■ **INSTRUCTIONS FOR THE TASK**: Set down the full listing exactly as given. Any pictures are to be left out.
BEGIN
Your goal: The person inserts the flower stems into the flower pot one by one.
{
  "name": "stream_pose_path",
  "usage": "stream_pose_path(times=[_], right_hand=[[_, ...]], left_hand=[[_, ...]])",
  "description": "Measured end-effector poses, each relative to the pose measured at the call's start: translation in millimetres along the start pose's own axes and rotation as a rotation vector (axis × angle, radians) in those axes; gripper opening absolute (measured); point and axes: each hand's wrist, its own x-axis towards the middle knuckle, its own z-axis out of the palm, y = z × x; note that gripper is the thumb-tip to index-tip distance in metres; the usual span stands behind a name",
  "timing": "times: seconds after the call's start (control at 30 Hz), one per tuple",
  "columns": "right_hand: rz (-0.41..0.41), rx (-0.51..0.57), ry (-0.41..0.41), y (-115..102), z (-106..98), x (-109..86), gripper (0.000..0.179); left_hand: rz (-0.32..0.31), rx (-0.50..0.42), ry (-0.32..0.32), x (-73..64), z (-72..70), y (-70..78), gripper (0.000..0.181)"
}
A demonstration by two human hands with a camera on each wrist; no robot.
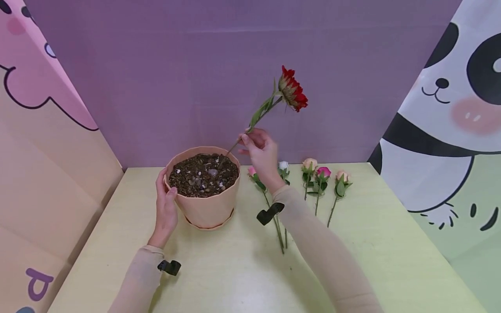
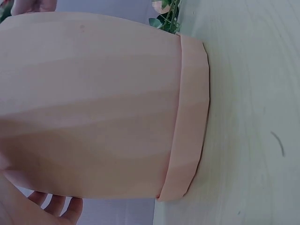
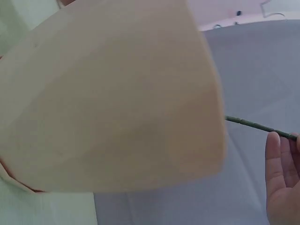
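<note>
The left hand [image 1: 167, 208] grips the pot [image 1: 209, 209]; the right hand [image 1: 265, 157] pinches the red flower [image 1: 292, 90]. Only the head view shows soil [image 1: 195, 178].

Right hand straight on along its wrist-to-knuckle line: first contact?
Probably the purple backdrop; in the head view, a line on from the right hand passes to the right of the pot. The gap to the backdrop is hard to judge.

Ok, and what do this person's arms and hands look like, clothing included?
Both sleeves are long, plain and beige, reaching the wrists, with a small black device at each. The left hand and right hand are bare, without gloves. No cables show.
</note>
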Motion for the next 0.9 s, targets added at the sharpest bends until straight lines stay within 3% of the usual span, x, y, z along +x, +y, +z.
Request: stream_pose_path(times=[0.2,0.47,0.8,0.9], right_hand=[[-0.072,-0.140,-0.043,8.2,24.7,-3.0,0.022],[-0.129,-0.239,-0.131,19.3,52.7,-3.5,0.022],[-0.119,-0.565,-0.357,22.1,65.4,-1.7,0.022],[-0.159,-0.659,-0.392,21.3,69.2,-0.2,0.019]], left_hand=[[0.000,-0.003,0.000,0.2,1.0,-0.5,0.069],[0.004,-0.004,0.000,0.0,1.6,-0.8,0.069],[0.037,-0.036,0.004,-1.2,2.6,-3.0,0.068],[0.026,-0.037,0.003,1.2,-0.1,0.3,0.069]])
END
■ **YOUR RESPONSE**:
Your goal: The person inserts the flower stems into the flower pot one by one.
{
  "name": "stream_pose_path",
  "usage": "stream_pose_path(times=[_], right_hand=[[_, ...]], left_hand=[[_, ...]])",
  "description": "Measured end-effector poses, each relative to the pose measured at the call's start: translation in millimetres along the start pose's own axes and rotation as a rotation vector (axis × angle, radians) in those axes; gripper opening absolute (measured); point and axes: each hand's wrist, its own x-axis towards the middle knuckle, its own z-axis out of the palm, y = z × x; note that gripper is the thumb-tip to index-tip distance in metres; the usual span stands behind a name",
  "timing": "times: seconds after the call's start (control at 30 Hz), one per tuple",
  "columns": "right_hand: rz (-0.41..0.41), rx (-0.51..0.57), ry (-0.41..0.41), y (-115..102), z (-106..98), x (-109..86), gripper (0.000..0.179); left_hand: rz (-0.32..0.31), rx (-0.50..0.42), ry (-0.32..0.32), x (-73..64), z (-72..70), y (-70..78), gripper (0.000..0.181)"
}
A demonstration by two human hands with a camera on each wrist; no robot.
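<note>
The left hand [image 1: 167, 208] grips the pot [image 1: 209, 209]; the right hand [image 1: 265, 157] pinches the red flower [image 1: 292, 90]. Only the head view shows soil [image 1: 195, 178].

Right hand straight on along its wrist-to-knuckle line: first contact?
Probably the purple backdrop; in the head view, a line on from the right hand passes to the right of the pot. The gap to the backdrop is hard to judge.

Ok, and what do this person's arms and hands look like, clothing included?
Both sleeves are long, plain and beige, reaching the wrists, with a small black device at each. The left hand and right hand are bare, without gloves. No cables show.
</note>
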Motion for the next 0.9 s, targets added at the sharpest bends until straight lines stay within 3% of the usual span, x, y, z along +x, +y, +z.
Request: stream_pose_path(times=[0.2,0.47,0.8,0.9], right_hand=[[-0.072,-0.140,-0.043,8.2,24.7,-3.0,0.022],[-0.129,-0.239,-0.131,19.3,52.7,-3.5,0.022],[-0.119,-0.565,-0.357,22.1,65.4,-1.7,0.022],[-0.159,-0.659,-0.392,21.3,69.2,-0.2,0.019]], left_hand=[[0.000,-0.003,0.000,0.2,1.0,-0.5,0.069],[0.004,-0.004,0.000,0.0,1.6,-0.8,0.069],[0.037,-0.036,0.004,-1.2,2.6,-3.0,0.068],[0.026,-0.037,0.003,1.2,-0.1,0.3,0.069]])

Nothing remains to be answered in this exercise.